• [Problem to solve]:
Please output only the lines that run from the line containing "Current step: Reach" through the end of the material below, exactly.

[Available data]

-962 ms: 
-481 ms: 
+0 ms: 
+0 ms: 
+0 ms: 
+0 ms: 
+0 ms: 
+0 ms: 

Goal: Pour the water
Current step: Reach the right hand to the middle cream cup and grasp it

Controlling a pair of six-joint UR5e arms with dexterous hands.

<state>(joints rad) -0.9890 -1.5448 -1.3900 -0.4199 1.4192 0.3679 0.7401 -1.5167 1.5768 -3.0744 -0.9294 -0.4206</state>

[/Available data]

• [Exercise output]:
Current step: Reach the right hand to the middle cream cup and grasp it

Controlling a pair of six-joint UR5e arms with dexterous hands.

<state>(joints rad) -0.9890 -1.5448 -1.3900 -0.4199 1.4192 0.3679 0.7401 -1.5167 1.5768 -3.0744 -0.9294 -0.4206</state>

Nothing further is required by the exercise.